La logique transactionnelle de Steven Witkoff devrait céder la place à la démarche de Marco Rubio et de Mike Waltz, qui vise à remettre les négociations sur d’autres rails et à redéfinir l’ordre des priorités: la fin de la militarisation du nucléaire est complémentaire à la destruction de la stratégie iranienne des «théâtres opérationnels intégrés» effectuée par Israël, à la poursuite de la politique des sanctions et à la protection des libertés publiques et privées en Iran. Toute concession à cet égard nous remet sur la voie des compromissions dont on ne voit pas l’utilité.
La démarche transactionnelle étriquée a fait fausse route en Ukraine et il en sera de même en Iran. Les négociations devraient entériner les défaites sur le terrain et non pas réhabiliter une dictature en déroute. La diplomatie ne peut pas neutraliser les acquis militaires et stratégiques au profit de transactions aléatoires et douteuses. Il est inconcevable d’engager des négociations avec le Hezbollah, le Hamas, les Houthis et de les réhabiliter au moment même où leurs politiques de subversion se poursuivent. Les différends au sein de l’administration américaine et avec Israël doivent se résorber au bénéfice d’un traité de fin de guerre, si l’on veut une paix véritable; sinon, la violence est là pour rester.
La situation politique en Iran, au Yémen et dans les pays du Proche-Orient atteste la véracité de ces constats. La normalisation diplomatique ne peut pas faire abstraction des enjeux politiques et géostratégiques régionaux et parler de négociations pour la paix. Les contresens sont suffisamment flagrants pour discréditer le bien-fondé d'une hypothèse de travail étriquée et basée sur le télescopage des faits.
La politique de répression au sein de l'Iran se conçoit sur la base du truisme propre à la politique étrangère du régime iranien: toute normalisation à l'extérieur favorise la libéralisation tant appréhendée d'une société civile iranienne réfractaire et en état de rébellion ouverte. L'instrumentalisation du Yémen dans la guerre des ombres que mène le régime iranien s'effectue à un prix prohibitif, ce qui explique le retournement abrupt des Houthis à la suite de la destruction des infrastructures portuaires et aéroportuaires. L’Irak a hâte de s'émanciper de la politique de vassalisation iranienne, de renégocier les engagements intercommunautaires et de regagner sa latitude opérationnelle sur le plan international. Les louvoiements du Hamas sont venus à terme, et la quête des faux fuyants n'est plus opérante. Israël n'est plus dans une logique de compromis après 1 an et 8 mois de combat. Toute négociation se fera dorénavant sur la base du nouveau rapport de force. La Syrie arrive difficilement à rompre ses amarres djihadistes et à normaliser son jeu interne avant de poursuivre son hypothétique restructuration. Le Hezbollah, à la suite de sa défaite, continue sa gesticulation creuse à l'endroit d'Israël et se réinvestit dans une nouvelle stratégie de subversion interne.
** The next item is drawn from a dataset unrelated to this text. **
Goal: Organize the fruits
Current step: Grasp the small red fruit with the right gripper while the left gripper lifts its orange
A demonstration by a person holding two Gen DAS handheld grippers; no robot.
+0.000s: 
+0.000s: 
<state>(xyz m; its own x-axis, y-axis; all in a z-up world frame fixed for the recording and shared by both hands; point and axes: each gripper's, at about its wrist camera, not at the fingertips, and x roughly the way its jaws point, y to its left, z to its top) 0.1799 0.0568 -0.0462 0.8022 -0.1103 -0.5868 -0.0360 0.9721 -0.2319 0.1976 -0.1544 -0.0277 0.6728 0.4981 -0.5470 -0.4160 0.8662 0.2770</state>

Cela dit, le parcours diplomatique est faussé et finira par s'épuiser et se faire rattraper par les dynamiques conflictuelles incandescentes. À défaut d'une clarification des enjeux, les négociations en cours feront long feu. La tournée régionale du président Trump devrait tester ces hypothèses de travail avant de reprendre des négociations aux prémisses aléatoires et peu propices à des démarches diplomatiques structurées.